In 2017, Will Thalheimer reviewed numerous meta-analyses comparing classroom to elearning and offered the following conclusions:
“In terms of learning effectiveness, it is NOT whether the modality is elearning or classroom instruction; the learning methods are what make the difference. Realistic decision making, spaced repetitions, real-world contexts, and feedback—among other research-supported learning factors—produce better learning than straight information presentation.”
Bernard et al. expressed a similar view after completing their impressively nuanced and detailed meta-analysis work in 2004:
“it is the characteristics of instructional design, such as the instructional strategies that are used, the feedback that is provided, and the degree of learner engagement, that create the conditions within which purposive learning will occur... Characteristics of pedagogy tended to take precedence over media... This is especially true for achievement outcomes.”

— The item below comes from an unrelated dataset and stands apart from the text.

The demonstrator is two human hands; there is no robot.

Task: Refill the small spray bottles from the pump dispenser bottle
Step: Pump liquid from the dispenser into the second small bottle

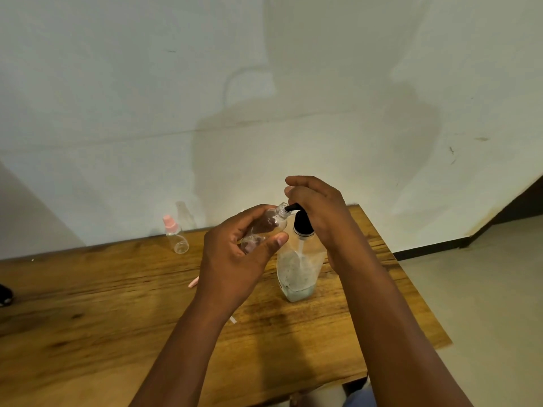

The last idea I wanted to share is about implementation. It is very rare to be successful in our first attempt of using any instructional strategy. It takes some experimentation and several iterations in order to refine our implementation to match our learners’ needs, in some instances, some learners may never be happy with our work. It is important for us to reflect after every instructional event, learn from our mistakes, find additional ideas, and try again. In this way, we are also learning how to create the conditions that help our learners become “active participants and do the learning” after every event.

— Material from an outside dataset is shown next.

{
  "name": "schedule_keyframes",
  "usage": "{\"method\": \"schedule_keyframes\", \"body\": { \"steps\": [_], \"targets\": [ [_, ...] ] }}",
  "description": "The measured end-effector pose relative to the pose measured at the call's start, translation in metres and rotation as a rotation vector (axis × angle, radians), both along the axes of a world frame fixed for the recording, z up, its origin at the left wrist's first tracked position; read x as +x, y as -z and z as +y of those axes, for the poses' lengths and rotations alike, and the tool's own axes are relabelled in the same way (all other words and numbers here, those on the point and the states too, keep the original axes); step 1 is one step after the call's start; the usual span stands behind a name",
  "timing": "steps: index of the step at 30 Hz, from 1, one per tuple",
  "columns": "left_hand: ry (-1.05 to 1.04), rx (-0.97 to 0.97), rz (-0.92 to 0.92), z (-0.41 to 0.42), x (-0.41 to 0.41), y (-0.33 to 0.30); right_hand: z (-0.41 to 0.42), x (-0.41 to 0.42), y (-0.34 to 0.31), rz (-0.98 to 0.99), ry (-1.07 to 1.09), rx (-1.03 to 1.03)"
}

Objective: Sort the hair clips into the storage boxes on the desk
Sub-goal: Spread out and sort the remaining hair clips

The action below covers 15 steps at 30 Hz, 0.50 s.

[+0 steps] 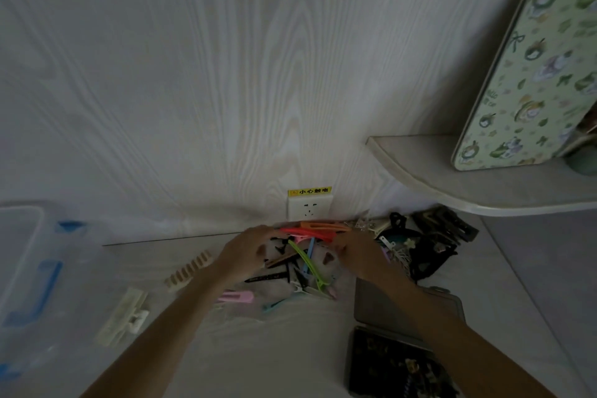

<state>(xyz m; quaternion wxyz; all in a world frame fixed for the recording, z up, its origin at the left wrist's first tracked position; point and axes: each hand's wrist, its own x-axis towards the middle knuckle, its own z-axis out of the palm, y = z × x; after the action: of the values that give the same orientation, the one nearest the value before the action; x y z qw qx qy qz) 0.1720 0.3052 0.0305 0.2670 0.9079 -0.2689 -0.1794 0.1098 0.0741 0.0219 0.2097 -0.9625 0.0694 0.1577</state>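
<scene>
Both hands reach into a loose heap of hair clips (pixel 303 263) lying on the desk (pixel 258 359) just below a wall socket (pixel 309 207). The left hand (pixel 248 255) curls its fingers at the heap's left edge, and the right hand (pixel 358 257) closes in from the right near a long red clip (pixel 307 233) and an orange clip (pixel 324 225); whether either hand has actually pinched a clip cannot be told in this dim view. The clips look like thin plastic and metal: light, stiff, smooth, and probably apt to tangle or slide under a fingertip. Each long duckbill, such as the green clip (pixel 305 260), is likely best taken by its flat sides near the hinge, not by the springy tip. A clear storage box (pixel 22 268) with blue latches sits far left, well apart; a darker case (pixel 403 342) lies open near the right forearm.
</scene>
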Motion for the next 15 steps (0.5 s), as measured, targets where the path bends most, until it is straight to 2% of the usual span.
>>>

My academic advisor gave me very important advice early in my training to become an Instructional Designer. He said “Designing instruction is a series of compromises. The key is to find the set of compromises that will help people learn. Choose the approach and medium that will best serve the instructional goals.” In my experience, I have found that the choices and compromises change with every audience, method, topic, budget, and delivery media.

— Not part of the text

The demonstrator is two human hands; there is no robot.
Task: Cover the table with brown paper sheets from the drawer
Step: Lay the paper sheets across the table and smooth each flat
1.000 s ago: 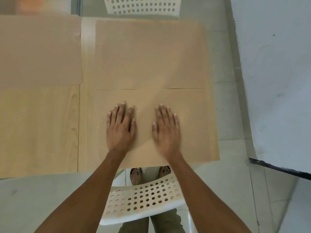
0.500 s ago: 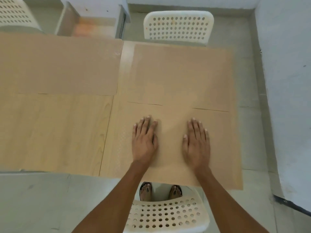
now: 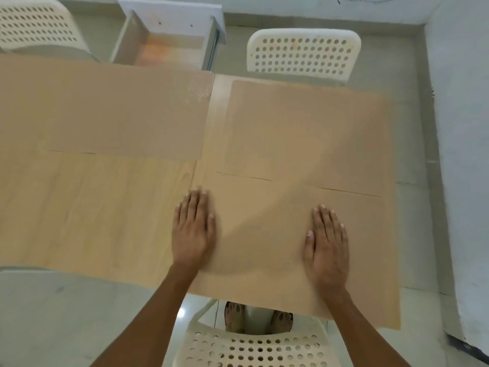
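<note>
A near brown paper sheet (image 3: 264,234) lies on the right part of the wooden table (image 3: 92,213), its right and front edges hanging past the table. My left hand (image 3: 194,229) presses flat on its left edge. My right hand (image 3: 326,242) lies flat on its right half. A second sheet (image 3: 304,133) covers the far right. A third sheet (image 3: 105,109) covers the far left. The open white drawer (image 3: 169,35) stands behind the table.
White perforated chairs stand at the far left (image 3: 37,25), the far right (image 3: 304,51) and right under me (image 3: 254,345). A white wall (image 3: 465,154) runs along the right. Bare wood shows at the near left of the table.
My hands have slid apart across the near sheet, the left one to its left edge and the right one further right. The view has tilted up, so the drawer and far chairs show.
</note>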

Allen, M., Sites, R. (2012). Michael Allen's Guide to e-Learning: Building Interactive, Fun, and Effective Learning Programs for Any Company, 2nd Edition. ATD Press Wiley, Inc.
Bernard, R.M. Abrami, P. C. Lou, Y., Borokhovski, E., Wade, A. Wozney, L., Wallet, P. A., Fiset, M., Huang, B., (2004). How Does Distance Education Compare to Classroom Instruction? A Meta-Analysis of Empirical Literature Review of Educational Research, p. 35/63.